━━ Exercise data

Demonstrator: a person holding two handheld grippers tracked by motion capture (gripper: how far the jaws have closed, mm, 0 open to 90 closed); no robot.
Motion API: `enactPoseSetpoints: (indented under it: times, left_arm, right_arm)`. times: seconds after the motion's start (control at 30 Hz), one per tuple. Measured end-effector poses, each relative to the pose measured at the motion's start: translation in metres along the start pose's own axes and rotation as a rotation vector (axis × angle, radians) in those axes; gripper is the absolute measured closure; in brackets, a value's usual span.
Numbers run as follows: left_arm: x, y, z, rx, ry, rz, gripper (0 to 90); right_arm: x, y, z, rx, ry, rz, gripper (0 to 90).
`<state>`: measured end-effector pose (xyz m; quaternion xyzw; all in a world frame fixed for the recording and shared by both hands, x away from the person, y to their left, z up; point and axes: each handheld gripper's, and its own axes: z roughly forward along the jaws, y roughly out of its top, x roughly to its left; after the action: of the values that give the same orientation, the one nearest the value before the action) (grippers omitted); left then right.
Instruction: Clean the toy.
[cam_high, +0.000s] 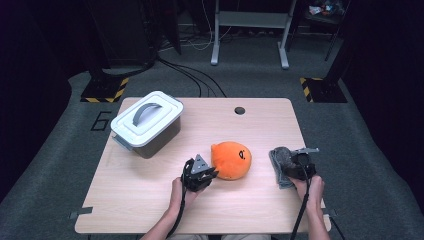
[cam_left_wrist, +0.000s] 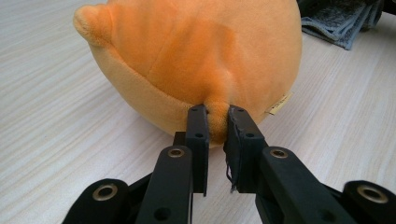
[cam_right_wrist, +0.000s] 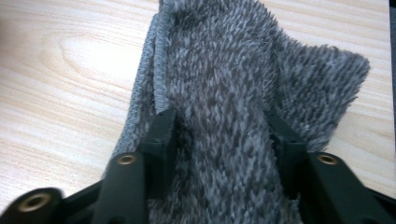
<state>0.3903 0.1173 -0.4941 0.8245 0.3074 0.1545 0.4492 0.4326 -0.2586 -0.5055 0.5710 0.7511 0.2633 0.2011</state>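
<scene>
Dark floor is surrounding the worktop (cam_high: 150, 200), where a lidded box (cam_high: 146, 124) is sitting. Left fingers (cam_left_wrist: 216, 122) are pinching the plush (cam_left_wrist: 196, 60) at centre. Right fingers (cam_right_wrist: 224, 135) are clamping the grey towel (cam_right_wrist: 243, 79) near the right edge.

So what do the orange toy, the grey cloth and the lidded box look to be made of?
Orange toy: soft plush, short velvety nap; a fold pinches up between the left claw.
Grey cloth: fluffy long-pile fabric, probably microfibre, with a stitched hem; it bunches inside the right claw.
Lidded box: likely hard plastic, smooth matte, white lid with grey handle.
</scene>
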Motion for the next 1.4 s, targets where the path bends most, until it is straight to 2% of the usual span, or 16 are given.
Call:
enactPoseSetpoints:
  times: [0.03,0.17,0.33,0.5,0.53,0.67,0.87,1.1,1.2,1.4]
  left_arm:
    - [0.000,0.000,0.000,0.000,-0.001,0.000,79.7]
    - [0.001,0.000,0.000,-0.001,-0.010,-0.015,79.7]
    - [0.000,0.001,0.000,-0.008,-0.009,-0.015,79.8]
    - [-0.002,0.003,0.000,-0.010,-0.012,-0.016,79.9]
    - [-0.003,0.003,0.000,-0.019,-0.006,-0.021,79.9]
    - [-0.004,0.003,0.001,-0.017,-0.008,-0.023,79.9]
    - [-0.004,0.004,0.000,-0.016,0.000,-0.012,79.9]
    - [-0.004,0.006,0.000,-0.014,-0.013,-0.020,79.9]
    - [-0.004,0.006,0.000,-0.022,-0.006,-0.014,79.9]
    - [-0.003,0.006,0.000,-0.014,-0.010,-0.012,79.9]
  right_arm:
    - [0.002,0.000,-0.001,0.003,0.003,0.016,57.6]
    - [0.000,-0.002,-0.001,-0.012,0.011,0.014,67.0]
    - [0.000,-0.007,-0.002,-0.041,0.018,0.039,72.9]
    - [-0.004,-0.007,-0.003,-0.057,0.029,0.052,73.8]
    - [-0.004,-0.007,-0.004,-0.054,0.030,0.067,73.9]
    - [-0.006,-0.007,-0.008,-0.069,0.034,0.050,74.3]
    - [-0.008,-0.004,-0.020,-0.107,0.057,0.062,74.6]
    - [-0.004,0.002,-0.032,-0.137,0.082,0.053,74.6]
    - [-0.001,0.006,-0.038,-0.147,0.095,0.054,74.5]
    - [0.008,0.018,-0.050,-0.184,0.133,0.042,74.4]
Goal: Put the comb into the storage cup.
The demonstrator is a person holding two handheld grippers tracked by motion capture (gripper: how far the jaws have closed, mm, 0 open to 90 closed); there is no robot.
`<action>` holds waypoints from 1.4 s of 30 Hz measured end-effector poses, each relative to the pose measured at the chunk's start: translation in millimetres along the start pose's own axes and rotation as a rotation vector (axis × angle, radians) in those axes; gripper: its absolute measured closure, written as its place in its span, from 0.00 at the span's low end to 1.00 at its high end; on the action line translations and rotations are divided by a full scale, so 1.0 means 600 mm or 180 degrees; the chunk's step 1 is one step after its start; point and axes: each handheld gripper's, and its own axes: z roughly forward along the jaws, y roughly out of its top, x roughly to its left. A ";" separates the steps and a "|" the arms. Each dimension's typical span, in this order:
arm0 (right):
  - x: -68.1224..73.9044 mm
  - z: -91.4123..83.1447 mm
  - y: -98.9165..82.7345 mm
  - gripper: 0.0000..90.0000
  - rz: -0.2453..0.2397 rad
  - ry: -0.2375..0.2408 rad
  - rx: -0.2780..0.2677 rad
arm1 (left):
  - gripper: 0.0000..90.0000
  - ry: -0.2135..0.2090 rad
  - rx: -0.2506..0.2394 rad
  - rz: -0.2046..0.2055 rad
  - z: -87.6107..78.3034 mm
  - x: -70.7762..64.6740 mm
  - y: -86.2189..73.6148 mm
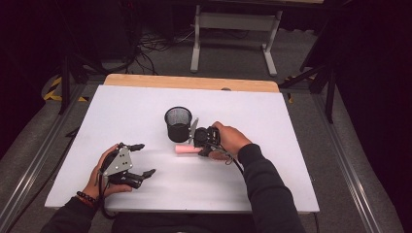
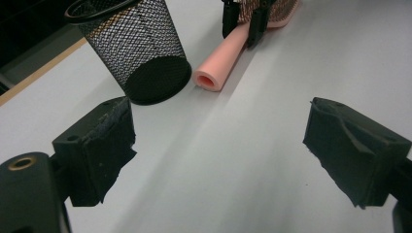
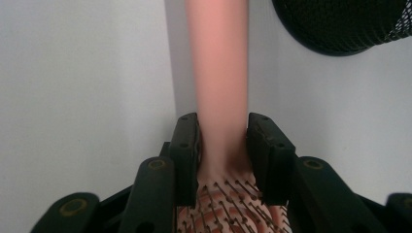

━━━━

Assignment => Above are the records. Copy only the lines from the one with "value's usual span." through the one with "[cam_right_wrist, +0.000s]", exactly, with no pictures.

Result of this exercise =>
Motion API: `enactPoseSetpoints: (indented under it: times, left_arm, right_arm)`. times: seconds after the motion's start (control at 30 Hz), one per tuple. Measured end-effector poses, each relative to the pose measured at the motion's start: translation in metres along the start pose's own axes and rotation as a rotation vector (axis × angle, radians) in those axes; gripper is the absolute measured closure; in brackets, a value's usual span.
Numbers run as follows: left_arm: x, y, z, rx, ry, rz, gripper (0 to 90); right_arm: x, y, z, rx, ry, rz, gripper (0 to 90).
`<state>`: measured end-effector pose (xyz m; quaternion xyzw; all in a world frame fixed for the recording and shared by both hands, x away from the person, y to their left, z up; point and axes: each handheld gripper's, and its own axes: z roughly forward along the jaws, y roughly out of its top, x roughly to its left; after the action: of the values that give the same orientation, the one nearest the value before the action) (grippers omitted); left then right.
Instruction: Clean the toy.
[cam_high, +0.000s] 
[cam_left_wrist, +0.000s] 
[cam_right_wrist, +0.000s] 

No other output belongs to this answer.